TOROS: UNA SIMPLE OPINIÓN (11-8-08)

Publicado: 16 mayo, 2013 en Uncategorized

Cuando era niño, fui con mi familia a las fiestas del barrio de Igueldo en San Sebastián. Entre los festejos, el más popular era ese en el que unos señores con los ojos vendados  intentaban degollar a un pollo de un sablazo. Yo no estaba atento al festejo, me divertía viendo en el “corral de las últimas voluntades” a unas aves y a un pato muy gracioso. ¡Qué cara más simpática la de aquel pato! En el rato que estuve con él, ya se hizo mi amigo; me seguía a todas partes. ¡Qué bien me lo pasaba! Hasta que un hombre lo agarró del cuello y se lo llevó. ¿Adonde? Fui corriendo y solo me dio tiempo a ver cómo volaba su cabeza por los aires. Entre miedo y curiosidad corrí a ver la cabeza de mi amigo el pato, aún abría y cerraba la boca durante unos segundos, a pesar de que su cuerpo yacía a unos cuantos metros. Ese día para mí fue todo un trauma. Ya sé que esto no es nada si lo comparamos con la infancia de un niño africano o de Irak, suerte que tenemos los de aquí, y encima nos quejamos por todo.

A lo que voy, este festejo lo prohibieron por maltrato animal, al igual que muchos otros, como por ejemplo el de la cabra que tiran del campanario…, etc. etc. Unos dicen que es tradición popular, otros, tortura animal, y si la tortura animal ha vencido, y por lo tanto las autoridades cancelaron estos festejos populares… ¿Por qué no usan la misma vara de medir para las corridas de toros? ¿Sufren menos los toros que mi amigo el pato, que solo recibió un corte limpio? ¿O a lo mejor es más fácil luchar contra un par pueblos y sus ancestrales tradiciones que contra el imperio taurino y los millonarios beneficios que genera? ¡No seamos hipócritas! O se denuncian todos o ninguno.

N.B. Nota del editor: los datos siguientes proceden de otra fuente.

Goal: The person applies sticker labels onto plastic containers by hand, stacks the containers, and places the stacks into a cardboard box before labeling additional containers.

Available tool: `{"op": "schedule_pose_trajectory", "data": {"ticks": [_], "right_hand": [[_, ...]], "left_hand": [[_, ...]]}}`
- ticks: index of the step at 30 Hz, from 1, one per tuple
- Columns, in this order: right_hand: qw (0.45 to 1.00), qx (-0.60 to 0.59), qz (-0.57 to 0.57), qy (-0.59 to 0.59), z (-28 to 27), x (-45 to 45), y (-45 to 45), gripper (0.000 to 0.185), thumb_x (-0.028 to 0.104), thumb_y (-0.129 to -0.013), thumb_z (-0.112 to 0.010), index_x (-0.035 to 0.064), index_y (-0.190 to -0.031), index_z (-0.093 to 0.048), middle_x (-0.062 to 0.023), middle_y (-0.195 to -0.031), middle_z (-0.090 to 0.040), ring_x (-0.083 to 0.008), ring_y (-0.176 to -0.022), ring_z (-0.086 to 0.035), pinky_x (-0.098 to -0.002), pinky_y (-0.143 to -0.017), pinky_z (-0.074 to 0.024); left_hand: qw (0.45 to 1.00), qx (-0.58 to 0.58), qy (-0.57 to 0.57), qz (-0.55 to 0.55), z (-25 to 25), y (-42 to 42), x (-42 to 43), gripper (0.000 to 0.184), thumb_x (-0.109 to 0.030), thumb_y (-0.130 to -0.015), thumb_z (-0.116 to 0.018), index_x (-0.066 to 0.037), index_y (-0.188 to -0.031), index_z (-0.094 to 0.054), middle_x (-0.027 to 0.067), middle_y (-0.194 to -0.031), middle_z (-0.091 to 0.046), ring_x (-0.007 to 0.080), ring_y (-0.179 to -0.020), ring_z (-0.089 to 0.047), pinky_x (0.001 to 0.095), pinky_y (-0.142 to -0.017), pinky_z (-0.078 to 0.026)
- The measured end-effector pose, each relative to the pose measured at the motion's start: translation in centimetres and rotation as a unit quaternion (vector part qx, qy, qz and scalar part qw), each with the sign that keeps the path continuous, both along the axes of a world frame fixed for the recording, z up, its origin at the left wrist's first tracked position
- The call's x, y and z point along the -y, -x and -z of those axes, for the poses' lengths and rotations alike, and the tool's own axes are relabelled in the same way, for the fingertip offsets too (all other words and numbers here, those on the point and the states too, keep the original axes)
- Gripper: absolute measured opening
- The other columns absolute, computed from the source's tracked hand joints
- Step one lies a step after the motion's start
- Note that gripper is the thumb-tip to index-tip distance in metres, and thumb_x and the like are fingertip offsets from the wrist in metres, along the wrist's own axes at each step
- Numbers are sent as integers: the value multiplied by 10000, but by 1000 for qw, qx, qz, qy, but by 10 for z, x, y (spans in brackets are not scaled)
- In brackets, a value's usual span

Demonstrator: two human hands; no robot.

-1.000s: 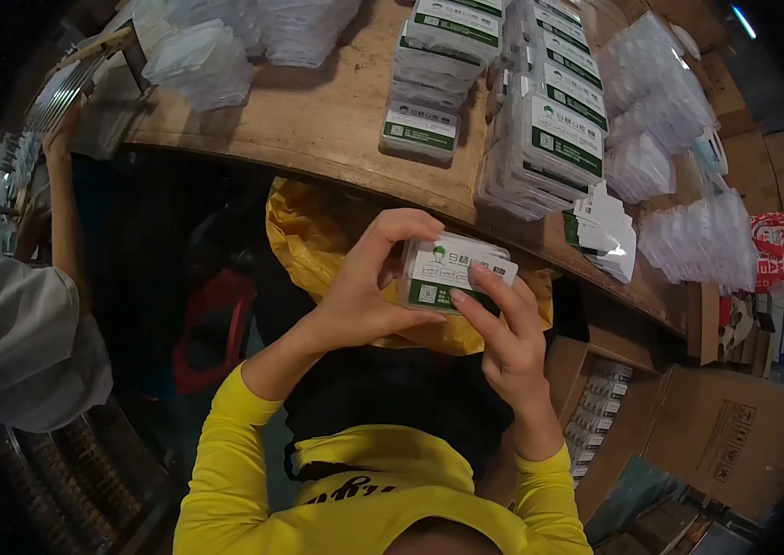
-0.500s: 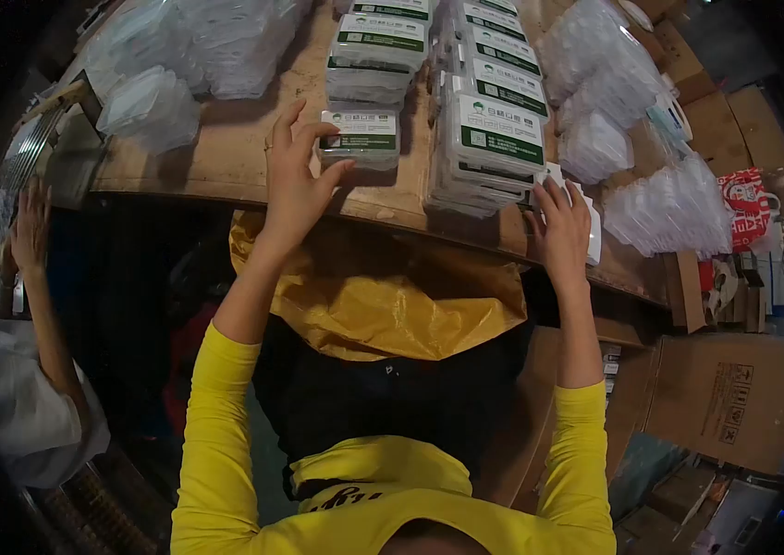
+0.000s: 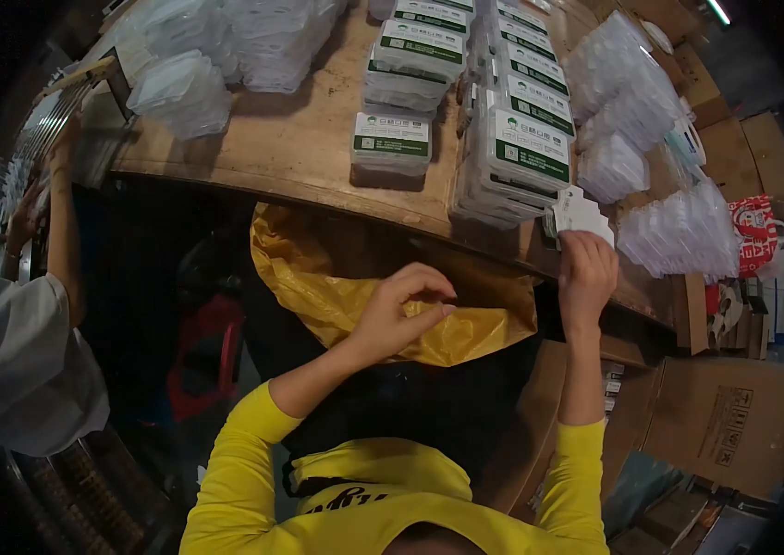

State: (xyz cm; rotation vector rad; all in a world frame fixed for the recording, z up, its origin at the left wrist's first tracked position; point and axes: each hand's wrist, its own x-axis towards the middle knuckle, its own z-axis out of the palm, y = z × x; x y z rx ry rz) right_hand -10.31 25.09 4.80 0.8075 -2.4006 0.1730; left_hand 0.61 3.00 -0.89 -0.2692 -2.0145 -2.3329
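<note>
My right hand [image 3: 587, 277] is at the table's front edge, its fingers pinched on the lower end of some white cards [image 3: 581, 216]. How many cards it grips I cannot make out. My left hand [image 3: 401, 313] hovers over a yellow sack [image 3: 318, 301] below the edge, fingers curved, thumb apart, nothing between them. Beyond it sits a short stack of clear plastic cases with green-and-white labels [image 3: 392, 139]. A taller row of labelled cases [image 3: 526, 148] stands just left of the cards.
Unlabelled clear cases are piled at the table's left [image 3: 179, 92] and right [image 3: 674, 227]. A red printed bag [image 3: 753, 236] is at far right, above an open cardboard box [image 3: 734, 398]. At far left, another person's arm [image 3: 64, 222] reaches toward a metal rack [image 3: 55, 106].
My left hand has left the short case stack and come down over the yellow sack. My right hand has closed on the white cards. The view has shifted slightly.
</note>
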Motion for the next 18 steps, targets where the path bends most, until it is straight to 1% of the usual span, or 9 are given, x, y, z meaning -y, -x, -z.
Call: {"op": "schedule_pose_trajectory", "data": {"ticks": [1,2,5,8,11,12,15,18], "right_hand": [[1000,2,9,19,-4,6,-19,175,9,-641,-573,44,-813,-589,-62,-834,-585,-242,-861,-537,-351,-790,-392],[1000,0,-10,27,-3,12,-35,195,4,-636,-581,44,-827,-594,-53,-829,-585,-238,-860,-537,-354,-788,-398],[993,32,-97,54,-2,39,-73,208,25,-641,-598,52,-846,-616,-31,-833,-586,-219,-839,-535,-367,-776,-417],[988,32,-131,76,6,53,-83,227,41,-638,-601,67,-861,-636,-21,-858,-593,-196,-834,-534,-350,-761,-420],[986,33,-143,82,7,60,-82,230,44,-634,-600,70,-860,-636,-18,-857,-594,-195,-833,-533,-341,-747,-416],[985,34,-146,88,9,62,-82,232,45,-636,-596,72,-863,-637,-18,-856,-592,-195,-832,-531,-337,-736,-412],[983,38,-152,97,12,63,-82,255,33,-625,-595,67,-874,-634,-26,-864,-593,-198,-836,-532,-335,-742,-409],[971,113,-163,131,10,64,-82,258,6,-626,-613,43,-881,-624,-55,-861,-603,-223,-817,-551,-328,-717,-421]], "left_hand": [[996,51,-53,40,3,-3,-5,155,-17,-768,-600,6,-918,-565,82,-991,-527,135,-883,-530,240,-737,-446],[986,120,-95,60,-4,-7,-11,120,-39,-808,-565,11,-917,-565,60,-896,-555,120,-818,-542,244,-727,-453],[938,223,-254,80,-16,-13,-22,115,-85,-835,-543,0,-911,-563,50,-831,-566,117,-760,-551,240,-718,-456],[930,208,-298,57,-15,-19,-19,130,-112,-853,-525,3,-906,-555,29,-788,-566,87,-727,-544,209,-675,-441],[920,223,-320,39,-18,-25,-11,122,-99,-855,-520,3,-913,-551,32,-815,-571,92,-742,-549,215,-690,-445],[925,211,-315,28,-17,-26,-10,126,-93,-855,-517,9,-921,-552,34,-817,-571,91,-747,-546,216,-697,-445],[935,195,-298,12,-14,-27,-9,136,-77,-848,-513,12,-943,-556,61,-864,-580,133,-789,-563,249,-731,-463],[944,166,-283,-24,-18,-26,-11,108,-40,-841,-517,27,-917,-553,31,-818,-569,85,-753,-536,216,-700,-439]]}}
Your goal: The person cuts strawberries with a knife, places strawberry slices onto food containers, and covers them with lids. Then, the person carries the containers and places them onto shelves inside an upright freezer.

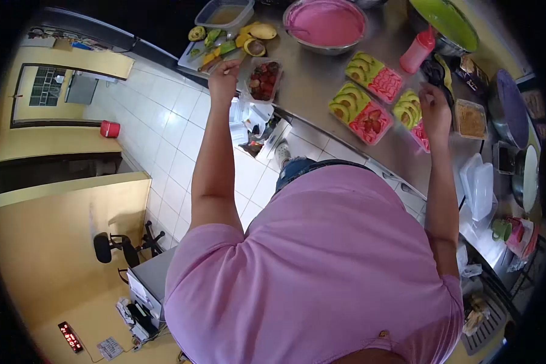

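My left hand [224, 80] hangs with pinched fingers between the cutting board with cut fruit and the tub of strawberries [264, 82]; anything in the pinch is too small to tell. At the right, my right hand [435, 109] has bent fingers beside a tub with avocado slices and pink topping [407, 111]; what it grips is hidden. Two similar tubs sit to its left: one with avocado and a strawberry [370, 124], one with avocado and pink swirls [386, 84]. Behind them stands a pink squeeze bottle [417, 53].
A bowl of pink cream [326, 23] and a bowl of green cream [448, 23] stand at the back. To the right are a tub of brown crumbs [471, 119], a purple bowl [511, 109] and stacked clear lids [479, 185]. Cut mango and avocado [255, 46] lie at the left.
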Demonstrator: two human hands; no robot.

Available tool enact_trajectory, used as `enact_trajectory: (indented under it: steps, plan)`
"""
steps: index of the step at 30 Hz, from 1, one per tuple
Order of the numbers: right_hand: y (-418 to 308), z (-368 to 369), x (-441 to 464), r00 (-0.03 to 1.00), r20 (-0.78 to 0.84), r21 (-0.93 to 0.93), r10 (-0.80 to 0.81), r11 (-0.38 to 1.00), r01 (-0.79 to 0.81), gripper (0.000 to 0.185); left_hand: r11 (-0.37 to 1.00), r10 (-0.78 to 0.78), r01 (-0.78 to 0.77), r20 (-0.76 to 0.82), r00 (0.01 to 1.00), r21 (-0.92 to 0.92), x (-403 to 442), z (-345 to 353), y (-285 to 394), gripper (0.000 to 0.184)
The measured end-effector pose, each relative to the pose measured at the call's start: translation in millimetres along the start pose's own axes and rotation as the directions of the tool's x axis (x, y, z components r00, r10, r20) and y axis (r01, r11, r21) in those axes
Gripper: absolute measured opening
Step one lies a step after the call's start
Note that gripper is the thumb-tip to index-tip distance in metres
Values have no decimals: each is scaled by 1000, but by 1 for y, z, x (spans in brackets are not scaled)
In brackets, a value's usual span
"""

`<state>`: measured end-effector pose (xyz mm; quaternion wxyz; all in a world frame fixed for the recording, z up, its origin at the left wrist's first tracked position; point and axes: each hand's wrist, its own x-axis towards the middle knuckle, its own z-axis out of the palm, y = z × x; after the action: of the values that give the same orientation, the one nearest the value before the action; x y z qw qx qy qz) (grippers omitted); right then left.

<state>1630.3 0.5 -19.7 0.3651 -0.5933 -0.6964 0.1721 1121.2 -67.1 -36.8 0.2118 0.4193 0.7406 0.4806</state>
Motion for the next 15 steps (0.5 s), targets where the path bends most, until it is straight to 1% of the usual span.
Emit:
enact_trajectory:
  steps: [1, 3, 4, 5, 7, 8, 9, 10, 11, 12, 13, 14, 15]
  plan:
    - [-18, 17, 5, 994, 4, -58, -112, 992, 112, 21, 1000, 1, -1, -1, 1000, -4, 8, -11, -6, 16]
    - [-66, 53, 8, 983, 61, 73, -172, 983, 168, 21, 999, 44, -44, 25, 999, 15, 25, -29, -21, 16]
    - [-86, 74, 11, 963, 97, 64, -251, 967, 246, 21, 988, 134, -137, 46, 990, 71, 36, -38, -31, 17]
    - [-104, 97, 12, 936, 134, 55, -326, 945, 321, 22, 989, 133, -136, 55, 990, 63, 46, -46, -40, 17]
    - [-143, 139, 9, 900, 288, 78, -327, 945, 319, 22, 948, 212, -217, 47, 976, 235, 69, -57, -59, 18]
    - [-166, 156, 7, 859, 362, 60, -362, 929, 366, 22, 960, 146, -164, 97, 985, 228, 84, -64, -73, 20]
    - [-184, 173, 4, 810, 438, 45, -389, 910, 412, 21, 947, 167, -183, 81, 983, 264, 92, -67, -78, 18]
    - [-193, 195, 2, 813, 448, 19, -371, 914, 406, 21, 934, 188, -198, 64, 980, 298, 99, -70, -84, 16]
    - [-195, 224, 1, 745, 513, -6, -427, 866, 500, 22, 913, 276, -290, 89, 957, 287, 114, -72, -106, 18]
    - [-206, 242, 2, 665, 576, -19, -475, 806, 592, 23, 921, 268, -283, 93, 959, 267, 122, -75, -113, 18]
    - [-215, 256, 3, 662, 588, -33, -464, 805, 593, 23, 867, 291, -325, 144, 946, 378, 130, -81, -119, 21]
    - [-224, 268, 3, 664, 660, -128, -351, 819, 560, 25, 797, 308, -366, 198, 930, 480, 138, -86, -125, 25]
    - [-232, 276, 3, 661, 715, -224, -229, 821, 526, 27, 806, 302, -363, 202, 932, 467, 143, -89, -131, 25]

La verdad, a mi no me gustan los toros, pero tampoco soy un antitaurino y anitodo radical que solo come vegetales para que no sufran los animales. ¿Qué pasa? ¿Quién te dice a ti que los vegetales no sienten? Si empezamos así comeríamos solo piedras (sin fósiles dentro, claro). Pero una cosa es cierta, amantes del arte taurino, cuando un maestro recibe una cornada…¿alguien obliga al torero a ponerse delante del toro? No ¿verdad? Pues aplicaros el cuento y hacerle la misma pregunta al toro.